662.300.3910

How to Help a Small Business

How To Help Small Businesses

Helping small businesses is really synonymous with helping your own community grow. Major corporations that operate within your community obviously employ and sometimes contribute locally, but it’s irrefutable that their profits are shipped out elsewhere. Helping local businesses is investing in the businesses that are invested in our community. It’s giving business to your neighbors and friends. It’s helping a community partner that will likely be in the position to return the favor. It’s choosing to be able to work with someone that you will run into on the ball field or grocery store aisles. Helping small businesses is good business.

Some may ask “how can I help small businesses?” We’re glad you asked!

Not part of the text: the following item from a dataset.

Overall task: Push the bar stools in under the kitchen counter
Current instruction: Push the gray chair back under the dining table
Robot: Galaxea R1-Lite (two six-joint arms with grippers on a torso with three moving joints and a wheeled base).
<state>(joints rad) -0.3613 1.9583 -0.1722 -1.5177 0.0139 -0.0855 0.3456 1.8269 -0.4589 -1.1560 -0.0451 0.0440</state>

  1. Patronize small businesses. This might be obvious, but where you choose to “vote with your dollars” makes a big difference. Even if it’s just a burger, I’m sure Trish at Neon Pig appreciates it a lot more than Ronald McDonald ever will.
  2. Online Reviews. This might seem like a small thing, but leaving an online review for a business really, really helps them. When people search online for a new place to try, reviews often make or break that decision. Also, there are a lot of Negative Nellies out there for which water will never be wet enough and your positive review can help raise their rating. Finally, ratings are important in SEO. Google uses reviews as one of the factors to help decide which businesses to put on the coveted first page positions. Your review can help new customers find them – bonus points if you specifically mention the product or service you utilized from them!
  3. Word of Mouth. They say to choose a circle of friends that mention your name in a room of opportunity – but for business owners, this is critical. When you’re asked for a recommendation, there is no better recommendation than a local business owner that you know will move mountains to make them happy.
  4. Praise publicly and correct in private. (directly to the business owner/manager so they have the opportunity to improve.) Taking to social media to let everyone know of a single poor experience just isn’t fair – give them the opportunity to make it right. Most small business owners would love the opportunity to “WOW!” you. 
  5. Social Media Love. When you like, comment, and share posts, it not only is encouraging to the business owner, it not only goes to your friends that you shared it to, but it also goes into the “algorithms” and tells them that it’s a post that people like, so they’re willing to share it with more of their followers. Social media channels are a lot more restrictive with businesses than personal profiles. I could share a picture of a cute pair of shoes on my personal profile today and probably get 100 likes, but if I shared a well crafted business post, it’s much, much harder. Take a moment to give a little love – the business owner will appreciate it more than you know.
 
Let’s help our local businesses support our local community. After all, a rising tide lifts all ships.